Redação

O Índice Nacional de Preços ao Consumidor Amplo (IPCA) de novembro variou 1,01% e ficou 0,19 ponto percentual (p.p.) acima da taxa de 0,82% registrada em outubro. Desde 2002, quando atingiu 3,02%, não havia registro de IPCA mais alto num mês de novembro. Com o acumulado no ano em 9,62%, bem acima dos 5,58% de igual período de 2014, a inflação no país hoje é a mais alta desde 2002, que ficou em 10,22%. Nos últimos 12 meses, o índice acumula alta de 10,48%. Considerando o índice acumulado em períodos de 12 meses, desde novembro de 2003 (11,02%) não havia registro de taxa maior do que os 10,48% deste mês. Em novembro de 2014 o IPCA havia registrado 0,51%.
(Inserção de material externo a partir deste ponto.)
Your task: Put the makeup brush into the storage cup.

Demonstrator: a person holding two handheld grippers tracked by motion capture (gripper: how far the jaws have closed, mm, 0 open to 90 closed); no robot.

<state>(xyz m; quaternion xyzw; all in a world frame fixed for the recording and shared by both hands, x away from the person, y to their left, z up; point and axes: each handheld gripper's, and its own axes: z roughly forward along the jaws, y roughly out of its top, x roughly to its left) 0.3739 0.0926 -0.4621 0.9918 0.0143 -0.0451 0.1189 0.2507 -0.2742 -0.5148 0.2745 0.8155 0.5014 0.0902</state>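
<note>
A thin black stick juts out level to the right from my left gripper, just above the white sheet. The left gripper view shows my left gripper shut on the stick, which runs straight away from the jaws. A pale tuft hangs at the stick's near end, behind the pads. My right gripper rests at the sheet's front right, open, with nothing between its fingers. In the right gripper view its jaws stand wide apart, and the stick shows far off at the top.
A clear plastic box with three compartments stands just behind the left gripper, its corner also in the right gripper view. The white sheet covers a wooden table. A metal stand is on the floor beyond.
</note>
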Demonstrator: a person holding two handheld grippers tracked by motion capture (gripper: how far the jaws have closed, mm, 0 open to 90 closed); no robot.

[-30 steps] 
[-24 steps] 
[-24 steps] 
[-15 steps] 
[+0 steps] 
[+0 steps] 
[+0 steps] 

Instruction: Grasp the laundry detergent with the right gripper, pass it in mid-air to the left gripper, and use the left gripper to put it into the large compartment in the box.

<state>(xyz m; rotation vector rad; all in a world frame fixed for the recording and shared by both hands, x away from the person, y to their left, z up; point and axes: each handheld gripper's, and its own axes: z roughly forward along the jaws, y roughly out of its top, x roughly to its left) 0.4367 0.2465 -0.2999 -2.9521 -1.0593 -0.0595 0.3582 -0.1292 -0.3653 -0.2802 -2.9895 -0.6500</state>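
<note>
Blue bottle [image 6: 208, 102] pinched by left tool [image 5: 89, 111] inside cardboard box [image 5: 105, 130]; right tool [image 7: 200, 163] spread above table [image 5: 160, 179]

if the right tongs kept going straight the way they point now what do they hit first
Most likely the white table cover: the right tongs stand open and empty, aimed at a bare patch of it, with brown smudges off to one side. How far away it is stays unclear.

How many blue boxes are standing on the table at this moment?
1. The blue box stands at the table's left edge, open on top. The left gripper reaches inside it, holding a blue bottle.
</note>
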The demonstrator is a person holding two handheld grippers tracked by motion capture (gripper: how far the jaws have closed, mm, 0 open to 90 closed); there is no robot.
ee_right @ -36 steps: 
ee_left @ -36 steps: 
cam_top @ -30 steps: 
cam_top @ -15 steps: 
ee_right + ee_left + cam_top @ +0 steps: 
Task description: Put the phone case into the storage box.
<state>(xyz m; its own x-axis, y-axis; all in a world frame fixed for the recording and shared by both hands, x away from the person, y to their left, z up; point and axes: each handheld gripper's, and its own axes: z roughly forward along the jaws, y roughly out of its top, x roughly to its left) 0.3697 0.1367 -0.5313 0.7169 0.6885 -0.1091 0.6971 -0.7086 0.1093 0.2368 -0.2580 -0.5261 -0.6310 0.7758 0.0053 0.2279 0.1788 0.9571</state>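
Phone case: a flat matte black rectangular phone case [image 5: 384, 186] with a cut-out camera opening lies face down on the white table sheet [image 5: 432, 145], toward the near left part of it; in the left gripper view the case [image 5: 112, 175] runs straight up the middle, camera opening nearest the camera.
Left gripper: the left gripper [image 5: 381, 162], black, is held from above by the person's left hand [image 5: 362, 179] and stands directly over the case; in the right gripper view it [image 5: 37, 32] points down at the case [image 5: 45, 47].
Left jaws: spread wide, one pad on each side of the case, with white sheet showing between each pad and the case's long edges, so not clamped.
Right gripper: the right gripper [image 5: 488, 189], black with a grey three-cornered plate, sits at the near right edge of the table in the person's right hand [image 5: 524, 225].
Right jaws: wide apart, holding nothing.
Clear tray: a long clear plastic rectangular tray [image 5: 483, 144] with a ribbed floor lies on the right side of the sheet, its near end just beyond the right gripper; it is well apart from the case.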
E Curitiba, segundo o IBGE, confirma a liderança na alta de preços entre as principais capitais. Com inflação de 1,08% em novembro, Curitiba aparece em 1º lugar na inflação dos últimos 12 meses com 12,24%. No ano, o índice na capital paranaense alcança 11,31% (11 meses). Em 2º lugar, aparece Goiânia, com 11,44% em 12 meses. Em 3º lugar vem Porto Alegre, com 11,20% (ver tabela abaixo).

Entre todas as capitais analisadas pelo IBGE, a inflação em novembro foi mais pesada em Goiânia (1,44%), reflexo da alta dos alimentos consumidos em casa. O menor índice foi registrado em Brasília (0,66%) devido, principalmente, à queda de 0,55% nos alimentos consumidos fora de casa.
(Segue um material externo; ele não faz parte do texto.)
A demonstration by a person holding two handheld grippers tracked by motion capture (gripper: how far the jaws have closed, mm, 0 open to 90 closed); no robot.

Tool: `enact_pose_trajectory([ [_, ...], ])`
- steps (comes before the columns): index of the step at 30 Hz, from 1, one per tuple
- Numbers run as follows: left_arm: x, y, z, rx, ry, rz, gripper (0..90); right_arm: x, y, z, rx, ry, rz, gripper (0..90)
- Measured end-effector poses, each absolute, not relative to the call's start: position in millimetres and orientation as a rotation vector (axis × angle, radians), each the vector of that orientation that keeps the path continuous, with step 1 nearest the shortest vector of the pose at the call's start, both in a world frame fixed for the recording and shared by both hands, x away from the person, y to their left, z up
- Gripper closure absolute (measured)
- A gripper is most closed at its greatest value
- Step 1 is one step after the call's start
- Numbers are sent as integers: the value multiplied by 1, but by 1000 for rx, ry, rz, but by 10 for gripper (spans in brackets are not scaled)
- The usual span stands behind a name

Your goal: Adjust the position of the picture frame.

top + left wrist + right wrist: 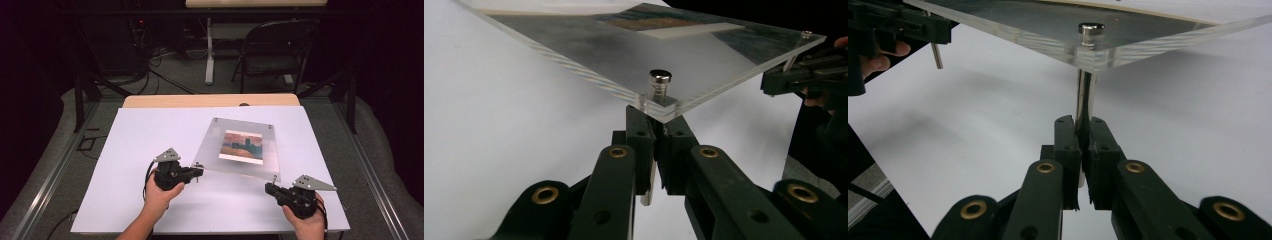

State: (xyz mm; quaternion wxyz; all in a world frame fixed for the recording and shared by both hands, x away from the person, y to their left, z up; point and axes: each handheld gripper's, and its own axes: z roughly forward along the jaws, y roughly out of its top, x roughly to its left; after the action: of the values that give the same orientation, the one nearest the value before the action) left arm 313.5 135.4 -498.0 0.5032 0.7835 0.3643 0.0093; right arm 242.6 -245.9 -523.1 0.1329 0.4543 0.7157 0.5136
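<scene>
A clear acrylic picture frame (240, 147) with a small landscape print (242, 145) sits over the middle of the white sheet (150, 140). Metal posts stand at its corners. My left gripper (197, 170) is shut on the post (659, 85) under the near left corner, the jaws clamping it just below the panel (634, 55). My right gripper (270, 187) is shut on the post (1085, 95) under the near right corner of the panel (1128, 35). In both gripper views the near edge hangs above the sheet. A hand holds each gripper from the front edge.
The white sheet covers a wooden table whose bare edge (210, 101) shows at the back. Beyond it stand a black folding chair (275, 50) and another table's white leg (210, 50), with cables on the floor. Dark metal rails (55, 170) run along both sides.
</scene>
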Motion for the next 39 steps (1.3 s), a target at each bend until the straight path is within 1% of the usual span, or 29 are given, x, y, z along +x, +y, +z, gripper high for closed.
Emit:
enact_pose_trajectory([
  [8,298,159,-499,1859,947,52,851,266,-229,-524,1256,2137,1515,853],
  [15,298,172,-500,1836,999,82,851,283,-214,-525,1212,2192,1530,852],
  [23,322,186,-500,1763,1055,106,844,301,-198,-519,1184,2213,1534,853],
  [29,339,174,-502,1782,1032,94,848,330,-206,-519,1298,2147,1496,847],
  [34,357,176,-501,1774,1067,113,846,343,-201,-517,1307,2150,1464,848],
  [39,362,180,-509,1769,1097,118,841,350,-194,-523,1327,2152,1475,843],
])
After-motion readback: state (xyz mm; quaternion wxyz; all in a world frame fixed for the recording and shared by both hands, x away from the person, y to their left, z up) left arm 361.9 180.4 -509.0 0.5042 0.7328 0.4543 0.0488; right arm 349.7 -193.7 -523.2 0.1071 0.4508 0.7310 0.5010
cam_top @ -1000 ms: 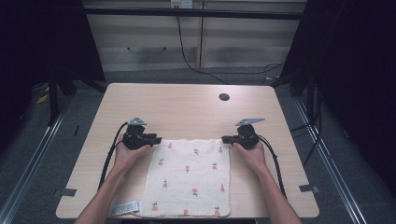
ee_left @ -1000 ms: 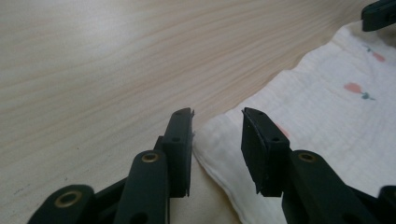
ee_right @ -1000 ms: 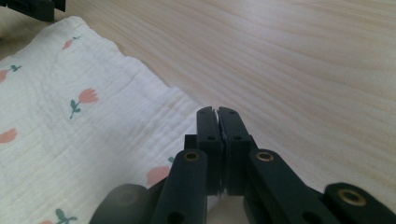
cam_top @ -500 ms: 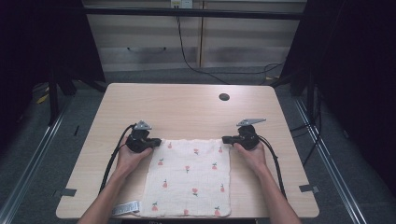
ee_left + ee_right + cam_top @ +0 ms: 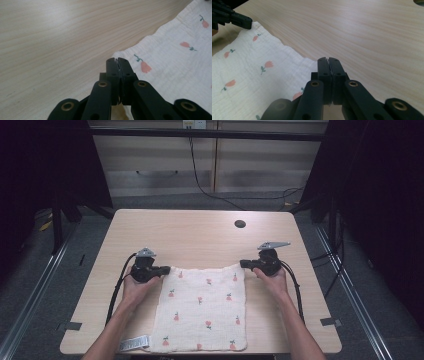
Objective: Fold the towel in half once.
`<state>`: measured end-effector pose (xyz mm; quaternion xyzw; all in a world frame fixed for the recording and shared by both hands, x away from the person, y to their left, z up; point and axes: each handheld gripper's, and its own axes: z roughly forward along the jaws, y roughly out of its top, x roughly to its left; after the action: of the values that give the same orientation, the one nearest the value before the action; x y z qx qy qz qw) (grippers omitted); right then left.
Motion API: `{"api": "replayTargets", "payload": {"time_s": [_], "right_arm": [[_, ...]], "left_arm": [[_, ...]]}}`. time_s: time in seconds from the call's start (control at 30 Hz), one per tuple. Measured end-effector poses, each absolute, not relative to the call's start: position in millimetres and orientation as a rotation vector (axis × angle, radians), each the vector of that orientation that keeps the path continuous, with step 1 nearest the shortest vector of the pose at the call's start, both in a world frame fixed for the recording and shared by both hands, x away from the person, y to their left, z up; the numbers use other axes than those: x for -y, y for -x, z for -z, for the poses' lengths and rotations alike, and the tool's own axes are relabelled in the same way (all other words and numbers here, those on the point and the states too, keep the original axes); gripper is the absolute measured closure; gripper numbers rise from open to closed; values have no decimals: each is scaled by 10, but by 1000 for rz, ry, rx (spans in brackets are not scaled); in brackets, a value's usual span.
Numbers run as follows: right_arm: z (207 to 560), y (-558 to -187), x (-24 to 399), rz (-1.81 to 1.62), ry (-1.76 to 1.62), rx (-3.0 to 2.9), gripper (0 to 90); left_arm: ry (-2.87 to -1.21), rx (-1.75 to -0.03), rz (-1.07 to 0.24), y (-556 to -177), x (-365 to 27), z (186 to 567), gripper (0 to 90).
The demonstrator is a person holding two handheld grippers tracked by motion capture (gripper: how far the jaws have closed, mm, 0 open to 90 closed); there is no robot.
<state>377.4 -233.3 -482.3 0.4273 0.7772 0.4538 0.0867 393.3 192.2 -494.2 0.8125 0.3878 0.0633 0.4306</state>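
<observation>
Cloth [image 5: 202, 307] | white, flower-printed, flat on bench [image 5: 200, 232] near front edge | left gripper [image 5: 162, 269] jaws just closed, pinching far-left corner | right gripper [image 5: 245, 264] jaws clamped on far-right corner | both corners gripped; lifting or folding judged left | containers: none.

A light wooden table [image 5: 200, 235] carries a white flower-printed cloth [image 5: 202, 312] near its front edge.
</observation>
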Motion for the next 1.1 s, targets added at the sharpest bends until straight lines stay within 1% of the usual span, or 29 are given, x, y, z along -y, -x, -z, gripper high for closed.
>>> {"api": "replayTargets", "payload": {"time_s": [0.33, 0.6, 0.87, 1.1], "right_arm": [[4626, -3827, 2324, -1374, -1224, -2285, 890], [4363, -3855, 2350, -1394, -1192, -2246, 890], [4062, -3856, 2448, -1412, -1161, -2190, 890], [3889, -3798, 2489, -1497, -1122, -2138, 891]], "left_arm": [[-1939, -932, -176, -3933, -1979, 4677, 884], [-1869, -889, -216, -3963, -1924, 4305, 884], [-1857, -823, -272, -4001, -1806, 3960, 884], [-1854, -790, -324, -3926, -1929, 3825, 883]]}}
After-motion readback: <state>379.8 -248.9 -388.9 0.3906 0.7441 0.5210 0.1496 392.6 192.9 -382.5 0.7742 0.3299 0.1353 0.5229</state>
Entre os grupos analisados pelo IBGE, o maior impacto partiu do de gastos com alimentos e bebidas, que ficaram 1,83% mais caros de outubro para novembro.

Combustíveis também causaram impacto. O preço do litro da gasolina ficou 3,21% mais caro para o consumidor, exercendo impacto de 0,13 p.p. Levando em conta outubro e novembro, a alta foi de 8,42% nas bombas, motivada pelo reajuste de 6,00% vigente ao nível das refinarias desde 30 de setembro. Em relação ao acumulado no ano, os preços subiram 18,61%, indo dos 10,40% registrados em Campo Grande até os 24,35% de Recife.
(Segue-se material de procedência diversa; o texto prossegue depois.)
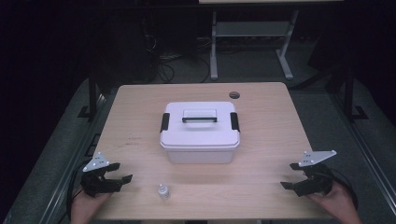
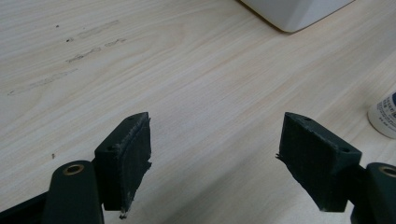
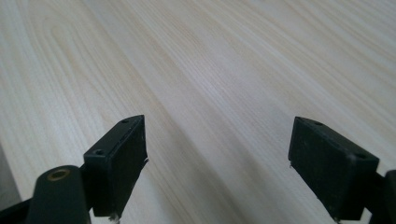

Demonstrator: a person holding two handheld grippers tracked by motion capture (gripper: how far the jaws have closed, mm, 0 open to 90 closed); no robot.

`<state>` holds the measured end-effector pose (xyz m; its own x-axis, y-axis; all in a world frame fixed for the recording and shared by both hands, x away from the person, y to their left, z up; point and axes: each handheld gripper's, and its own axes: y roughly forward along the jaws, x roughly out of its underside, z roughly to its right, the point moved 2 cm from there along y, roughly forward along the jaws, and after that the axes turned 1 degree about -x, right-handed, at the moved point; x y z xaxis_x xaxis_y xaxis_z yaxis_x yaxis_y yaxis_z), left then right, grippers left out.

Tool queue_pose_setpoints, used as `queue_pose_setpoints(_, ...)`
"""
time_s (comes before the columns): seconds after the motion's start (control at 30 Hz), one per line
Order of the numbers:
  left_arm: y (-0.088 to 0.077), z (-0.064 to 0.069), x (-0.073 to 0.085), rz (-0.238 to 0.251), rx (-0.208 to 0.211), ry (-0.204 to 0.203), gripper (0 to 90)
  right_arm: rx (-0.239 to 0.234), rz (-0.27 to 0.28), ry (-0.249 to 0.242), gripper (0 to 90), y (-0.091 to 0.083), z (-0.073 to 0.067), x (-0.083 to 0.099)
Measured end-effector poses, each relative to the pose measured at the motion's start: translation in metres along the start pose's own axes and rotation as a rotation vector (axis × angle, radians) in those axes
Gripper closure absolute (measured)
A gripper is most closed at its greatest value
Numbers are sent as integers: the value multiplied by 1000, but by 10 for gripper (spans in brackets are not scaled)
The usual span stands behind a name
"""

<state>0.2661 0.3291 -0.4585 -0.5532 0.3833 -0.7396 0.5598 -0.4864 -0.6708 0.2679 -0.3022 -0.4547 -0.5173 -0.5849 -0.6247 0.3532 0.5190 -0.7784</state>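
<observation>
A pale wooden surface (image 1: 280, 135) sits in a dark room, and a white box (image 1: 200, 133) with its lid on stands near the middle, a little toward the far side. The lid carries a flat handle (image 1: 200, 115) on top and a black latch (image 1: 165, 122) on the left end, with another latch (image 1: 234, 121) on the right. A small white bottle (image 1: 163, 191) stands upright at the near edge, left of centre, well apart from the box. The left gripper (image 1: 116, 174) rests at the near left corner, held by a hand (image 1: 86, 207) coming in from the near edge; its jaws are spread wide and hold nothing. In the left gripper view (image 2: 215, 149) bare wood lies between the jaws, faint scuff marks (image 2: 70, 56) show on the wood farther off, a corner of the box (image 2: 294, 14) sits at the top and the bottle (image 2: 385, 114) pokes in at the right edge. The right gripper (image 1: 293, 176) sits at the near right corner in the other hand (image 1: 338, 205), jaws likewise wide apart and empty. The right gripper view (image 3: 217, 154) looks over plain wood grain. Beyond the far edge, a second table's legs (image 1: 214, 46) and some cables (image 1: 161, 60) stand on the floor.
</observation>
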Motion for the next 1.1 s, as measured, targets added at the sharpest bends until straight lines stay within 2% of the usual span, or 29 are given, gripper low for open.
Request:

No grupo transportes (1,08%), além dos combustíveis, as tarifas dos ônibus urbanos se destacaram, passando a custar 1,11% a mais. Isto por conta dos aumentos incorporados nas regiões de Fortaleza, cuja alta de 10,00% refletiu a maior parte do reajuste de 14,58% em vigor a partir do dia 07 de novembro; em Belo Horizonte, onde as tarifas subiram 8,63% em vista do retorno do reajuste de 9,68%, que havia sido suspenso através de liminar e que voltou a vigorar a partir de 25 de outubro; e em Campo Grande, onde o aumento de 2,33% se refere à parte do reajuste de 8,33%, em vigor a partir de 19 de novembro.

Na sequência, entre os maiores impactos em telefonia celular (2,13%) e fixa (1,00%), artigos de higiene pessoal (1,22%), roupas infantis (1,19%) e femininas (1,17%), plano de saúde (1,06%), cabeleireiro (0,70%) e empregado doméstico (0,45%).